Supplied entries —
# # # #
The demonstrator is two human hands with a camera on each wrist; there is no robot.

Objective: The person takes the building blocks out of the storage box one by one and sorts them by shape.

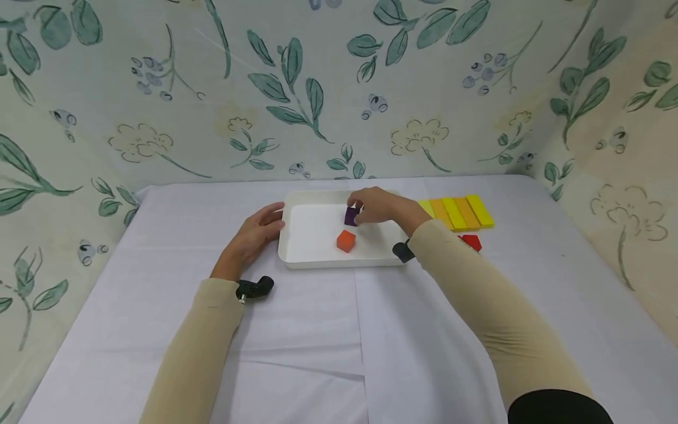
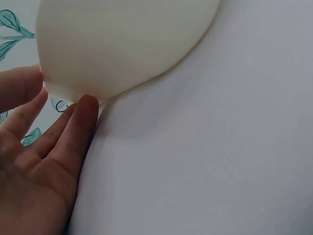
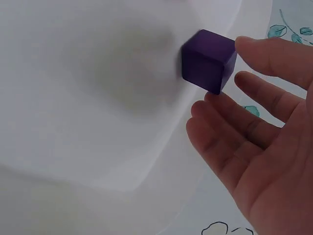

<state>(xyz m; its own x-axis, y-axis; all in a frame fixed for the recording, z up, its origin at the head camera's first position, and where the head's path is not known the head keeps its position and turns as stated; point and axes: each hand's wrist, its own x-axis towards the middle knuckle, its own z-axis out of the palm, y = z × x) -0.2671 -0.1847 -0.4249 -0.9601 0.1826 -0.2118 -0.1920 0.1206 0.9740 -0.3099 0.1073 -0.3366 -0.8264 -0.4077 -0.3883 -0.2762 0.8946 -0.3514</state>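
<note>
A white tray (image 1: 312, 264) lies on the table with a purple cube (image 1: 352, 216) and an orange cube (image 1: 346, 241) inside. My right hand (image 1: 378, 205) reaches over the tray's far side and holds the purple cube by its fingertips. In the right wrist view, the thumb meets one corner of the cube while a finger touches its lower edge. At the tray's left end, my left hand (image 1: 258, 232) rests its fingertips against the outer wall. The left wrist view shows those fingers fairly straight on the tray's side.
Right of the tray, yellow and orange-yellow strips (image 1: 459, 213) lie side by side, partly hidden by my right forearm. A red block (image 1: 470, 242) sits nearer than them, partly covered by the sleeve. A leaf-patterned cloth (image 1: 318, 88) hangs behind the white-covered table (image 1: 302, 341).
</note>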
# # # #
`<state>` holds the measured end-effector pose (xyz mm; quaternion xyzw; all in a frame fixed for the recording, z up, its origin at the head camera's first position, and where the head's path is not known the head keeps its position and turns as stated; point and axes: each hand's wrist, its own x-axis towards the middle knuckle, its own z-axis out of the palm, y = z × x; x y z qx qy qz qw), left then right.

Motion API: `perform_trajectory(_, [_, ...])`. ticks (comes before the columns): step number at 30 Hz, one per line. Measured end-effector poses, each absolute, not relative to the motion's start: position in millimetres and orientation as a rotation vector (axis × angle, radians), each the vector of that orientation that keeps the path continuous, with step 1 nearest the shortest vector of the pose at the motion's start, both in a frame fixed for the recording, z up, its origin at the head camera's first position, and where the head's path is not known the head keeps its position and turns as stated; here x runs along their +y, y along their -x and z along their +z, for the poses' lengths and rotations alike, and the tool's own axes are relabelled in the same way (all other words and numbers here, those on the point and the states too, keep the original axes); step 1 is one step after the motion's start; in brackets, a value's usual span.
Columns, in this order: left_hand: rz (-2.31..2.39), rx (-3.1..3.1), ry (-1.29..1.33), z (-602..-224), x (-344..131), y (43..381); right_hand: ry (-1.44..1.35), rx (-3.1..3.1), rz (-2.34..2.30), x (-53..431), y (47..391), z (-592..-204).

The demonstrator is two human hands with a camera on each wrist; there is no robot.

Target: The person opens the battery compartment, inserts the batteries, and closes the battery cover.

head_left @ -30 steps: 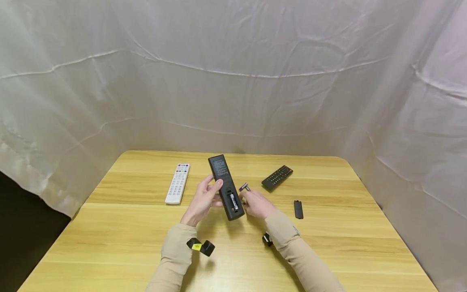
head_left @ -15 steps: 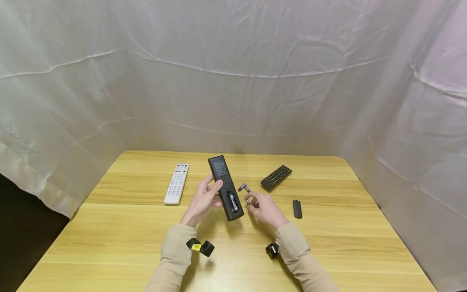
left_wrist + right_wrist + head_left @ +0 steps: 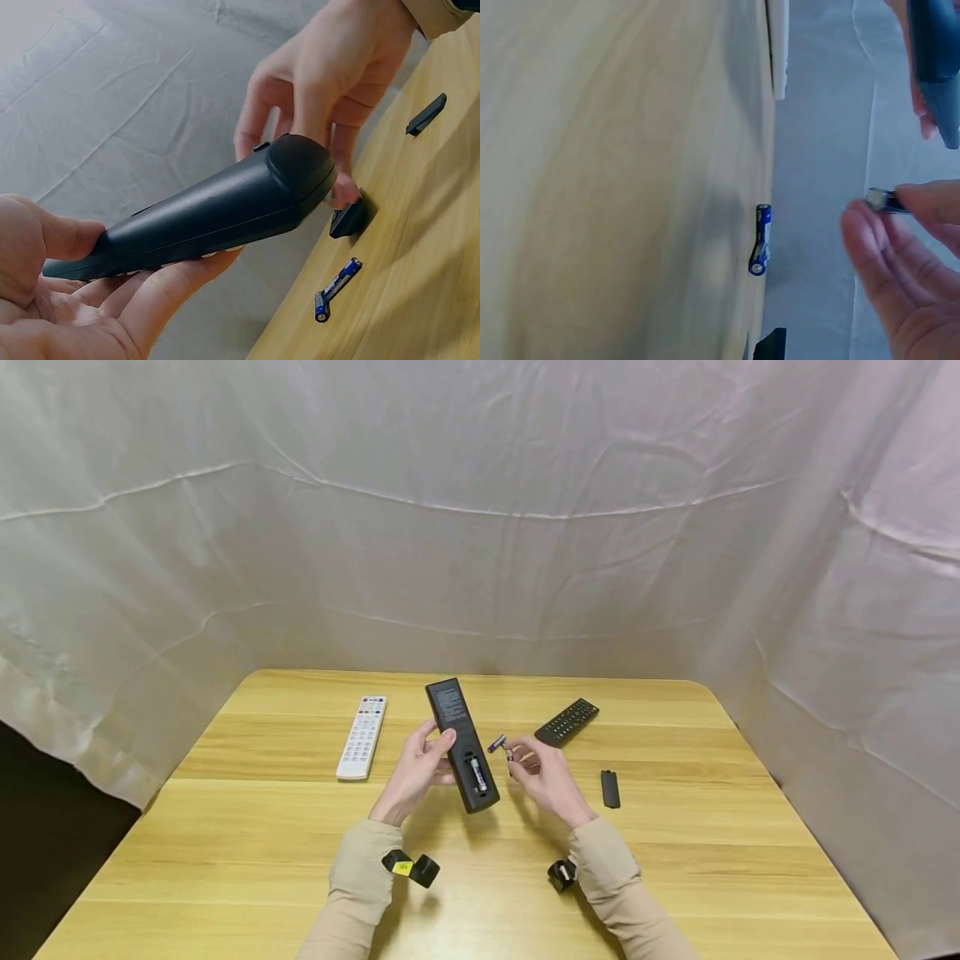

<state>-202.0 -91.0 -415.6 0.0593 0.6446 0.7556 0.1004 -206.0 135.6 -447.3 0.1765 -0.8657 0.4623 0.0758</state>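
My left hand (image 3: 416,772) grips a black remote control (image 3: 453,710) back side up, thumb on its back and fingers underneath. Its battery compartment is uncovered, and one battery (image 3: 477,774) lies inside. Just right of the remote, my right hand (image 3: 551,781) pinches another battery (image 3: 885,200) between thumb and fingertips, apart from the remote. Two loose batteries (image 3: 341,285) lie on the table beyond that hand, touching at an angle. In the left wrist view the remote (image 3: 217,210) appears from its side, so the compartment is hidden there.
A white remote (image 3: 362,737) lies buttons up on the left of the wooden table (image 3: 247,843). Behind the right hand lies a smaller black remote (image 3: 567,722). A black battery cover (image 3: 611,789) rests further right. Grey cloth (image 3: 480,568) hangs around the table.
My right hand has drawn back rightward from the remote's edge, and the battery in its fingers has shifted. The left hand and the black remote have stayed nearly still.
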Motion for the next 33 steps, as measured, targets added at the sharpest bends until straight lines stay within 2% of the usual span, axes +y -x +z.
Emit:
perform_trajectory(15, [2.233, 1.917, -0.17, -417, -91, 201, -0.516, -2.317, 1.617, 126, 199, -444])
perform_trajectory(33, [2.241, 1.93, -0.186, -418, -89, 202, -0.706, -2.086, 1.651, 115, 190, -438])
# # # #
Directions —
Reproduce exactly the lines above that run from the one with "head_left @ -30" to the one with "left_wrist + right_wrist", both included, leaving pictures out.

Your solution —
head_left @ -30 steps: 
head_left @ -15 steps: 
left_wrist + right_wrist + head_left @ +0 steps: 

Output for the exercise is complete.